Francesco’s feet couldn’t move fast enough after he locked the door to his father’s wine cellar. Although the words of his great grandfather rang in his ear, they had not yet proven true, as nothing had gone wrong on his way out. He let out a sigh of relief. When he reached Via del Sole he was about twenty minutes early and there was no sign of Elena just yet. So he searched for a bench that would give them the perfect view of the mountains, like the ones in her paintings. He then sat and waited and looking down at his watch and saw that she was already ten minutes late. His palms grew sweaty, and he feared she wouldn’t show, that he wasn’t good enough for a girl like Elena, but then she came.
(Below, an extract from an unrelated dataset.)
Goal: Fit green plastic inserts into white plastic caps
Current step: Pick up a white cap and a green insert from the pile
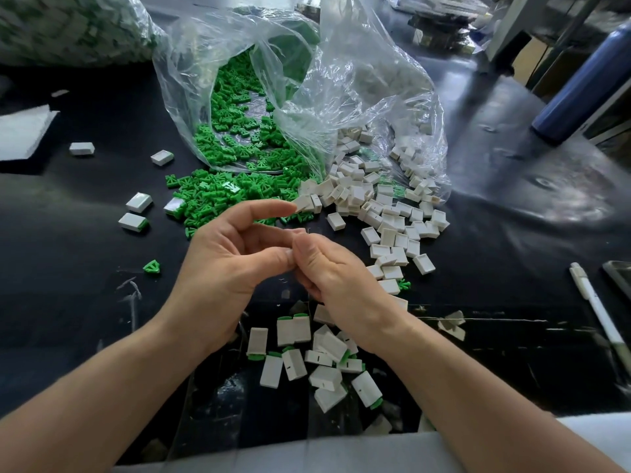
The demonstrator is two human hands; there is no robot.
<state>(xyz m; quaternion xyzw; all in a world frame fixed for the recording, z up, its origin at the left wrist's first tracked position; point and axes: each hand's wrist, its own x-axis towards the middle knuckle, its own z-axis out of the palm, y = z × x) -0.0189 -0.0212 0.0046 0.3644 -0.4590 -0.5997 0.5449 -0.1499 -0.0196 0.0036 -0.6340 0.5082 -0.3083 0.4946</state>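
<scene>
Head view, tabletop: black and scuffed; it carries all the stock.
Clear bags: two lie with their mouths open toward the person.
White caps: a loose heap spills from the right bag, beyond the right hand.
Green inserts: a heap spills from the left bag, touching the caps.
Fitted caps: piled at the near edge, below both wrists.
Left hand: fingers loosely curved, thumb meeting the right fingertips.
Right hand: back to the camera, fingers curled inward.
Grip: cannot tell whether either hand holds a part.
Risk: an insert pressed in askew is likely to jam. A small part may slip and fall among the fitted caps.
Hidden: the right fingers cover the point where the hands meet. The bags' far contents are blurred.
</scene>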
As she approached him her green eyes gazed at the mountainside and then at the bottle of red wine sitting in Francesco’s lap.

“Francesco Cerullo, a man of his word!” she sang to the hillside.

“A man of my word,” he said smoothly, with a smile.

“I have to say I’m impressed.”

“It was really no problem at all.”

“So how did you manage it?” she asked as she took a seat next to him on the bench. 

“All you need to worry about is how big of a glass you would like,” he said confidently and pulled two cups from his knapsack.

Francesco then removed the cork and poured two glasses for himself and Elena, placed the bottle between his feet, and raised his glass.

“To the best grapes in all of Umbra and to the best view,” he said, blushing as he looked at her, hoping the wine would give him the courage to lean in for a kiss later on.


The two then looked at one another and took a sip and in that moment Francesco knew he had made a grave error in breaking into his fathers wine cellar after dark against his great grandfathers wishes. He watched as Elena struggled to choke down the wine as she shivered at its taste. Francesco himself nearly gagged when it reached his lips. The wine wasn’t ready; it had not matured long enough in the barrel to be consumed or to even taste remotely like the rich, dry wine, that was his fathers highly praised Montefalco Sagrentino. Elena was red in the face, and then coughed, as it seemed as if the wine had gone down the wrong windpipe.

“Are you sure this is…” she paused and took another sip, trying desperately to remain cool and collected, coughing again, “the right wine?”

Francesco took another sip, trying his best to choke it down.

“Is this what its supposed to taste like?” she asked innocently, never having tasted wine before in her life.

Francesco nodded his head at the sky in disbelief and then began to laugh uncontrollably.

“No,” he said gasping for air, and chuckled “I should have known better,” he said to himself.

“Don’t drink that, its not nearly ready,” he confessed, “and if you really must know why its because I stole this wine from my fathers winery and I should not have. I broke a family rule and took it from the cellar after dark. I wanted to impress you and now I have simply embarrassed myself to the point of no return.”

Elena sat there, staring at Francesco with a blank face.

“You broke into your fathers winery?”


“So that I could have my first glass of wine?”


“Well then, we might as well not let your efforts go to waste,” she said, and plucked the bottle of wine from the ground and poured them both another glass. They both grimaced as they drank, but joked and laughed as they gazed at the skyline. Francesco told her of his great grandfather’s rule, explained the crushed grapes all over his shirt and as they continued to drink, the wine began to taste less and less foul. The windows of houses lit up in the nighttime and they glittered like the eyes of Elena and Francesco, giddy and light from not just the spirits but also each other’s company. That was when he realized that perhaps his great grandfather let this one slip but a lesson was surely learned in the process. Here he was, sitting next to a beautiful girl, looking out at the city he loved after years of wishing and hoping she would look in his direction. He looked at her and as she smiled he could feel it. Good things truly come to those who are patient enough to wait.